Sunday 18 November 2012

Horses don't Nest







...it all started with Brandy: 'Ginger Nut'. In his twenties in this picture, I loved him so much.  The same age as me, he died when I was 26.


WINTER:
HAYLAGE&BEDDING
In the old days, we used bales of soft golden straw to bed our ponies down for the night, teenagers in love with their shaggy show jumpers, we'd have done anything for them wouldn't we?  Their beds were very deep and had banks, pony-club style all round the edges, and we never really knew why, it was either something to do with getting stuck in the stable, or was it to stop draughts!? We just did it because that's just what everyone did, no question.
  
Of course many of our ponies developed coughs, depending on how much turn-out time our DIY  livery yard would allow, and mine was in for 7 months and out during the day, in at night only the rest of the year.  We didn't know better, we all just did what everyone else did. 

 





Luckily, at the time my pony Brandy (here being 'ridden' by John) had a cough, HorseHage was available, and I was the first on my yard to buy it, now everyone I know uses a haylage from one source or another, and you don't hear yards of coughing horses anymore do you? 
 
And we're all getting much better at feeding off the floor or using Haybars instead for a more natural feeding position.  because it lets fluid containing nasties drain away. Thank goodness we are so much better advised, thanks to horse magazines, our knowledge isn't simply passed on wrong advice from yardees or people who think they know it all, magazines are here to help, written by people who DO know stuff.

 
 
Then we all changed to wood chips because straw was thought of as bad, we got them wherever we could, there weren't many places to buy speciality horse&pony type wood chips, but if you travelled around, you could find some.
 









So  then we had a new dilemma, how do we make a soft snugly bed fit for our best friends: our ponies,  so they'd have the cleanest, tallest, snugliest bed on the yard?  The answer was, we couldn't treat our stables the same way ever again, and our ponies really didn't mind...why?
 
 
Because Horses don't nest.
 



By and large, if a surface is quite dry and safe a horse can sleep on it.  We make our beds because all the while we're sprinkling the 14 times dust-extracted, dust-free, lemon scented wood chip down we're thinking, would I like to sleep on this aren't we?  Well horses don't need hypo-allergenic togg20, orthopaedic bedding! they are horses!

 
 
 
 
 
 
 


This time of year, Tom & Henry are usually still out, and actually last year they didn't come in at all at night even, but then we got mud-fever, and we're NOT going through that again!
 
 

Its very very wet here, so to keep my boys feet in tip-top condition, and not standing soaking wet for 24 hours a day, I have just brought them in at night.  thus I have been thinking about bedding and haylage.
   
When they come in I bring their beds all the way forward to the doorstep of their stables, so they don't stand all night with their arses in the air! 
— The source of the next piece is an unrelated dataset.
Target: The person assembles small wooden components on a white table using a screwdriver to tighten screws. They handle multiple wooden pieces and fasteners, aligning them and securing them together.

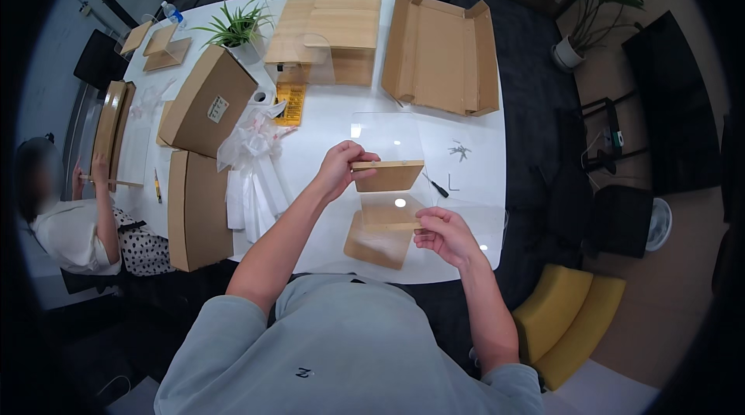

It's about 5cm deep with a clean sprinkling of BedDownExcel shavings.  Its smells nice, but again, this is just for me since I'm certain the boys are only interested in what goes in their buckets and haybars!
 
They don't have a deep bed at all, just a couple of inches beneath the clean sweet smelling surface is the rubber matting John installed before they got here, I wish I'd have had this when Brandy was alive.









Then John installed anti-cast strips all round their walls, about a metre from the floor (depending on the height of your horse), 10cm wide strips of rubber (John used off-cuts from doing the floor), screwed to the wall, and skid marks ending at these strips mean they really work too, it just gives their hooves something to grip on.
 
Tom & Henry are eating 1-2 bales of HorseHage daily and at night I hang a net outside their stables too.

(I hate haynets, they're not only dangerous, but all that reaching and pulling with his nose in the air isn't natural, and probably bad for your horse too, not to mention he probably gets quite frustrated getting the hay out, especially if this is his only source of feed), but with a small amount local haylage in a net: HaySoft in it just for variety, I think it's ok. 

They love this haylage, and it now comes in 3 easy to use chunks per bale. and they love this arrangement too, they can look out, chat and eat, what could be better?  I swap the sides each night too so they don't get bored or use only one side of their necks.
 
  
Tom&Henry have never had a cough, our new modern ways of working have made certain of that, and they don't have to wade through a deep bed full of dust spores either, it's all very simple and as natural as possible, except being in the stable, but until my vet can give them an injection against mud-fever, I'm taking precautions!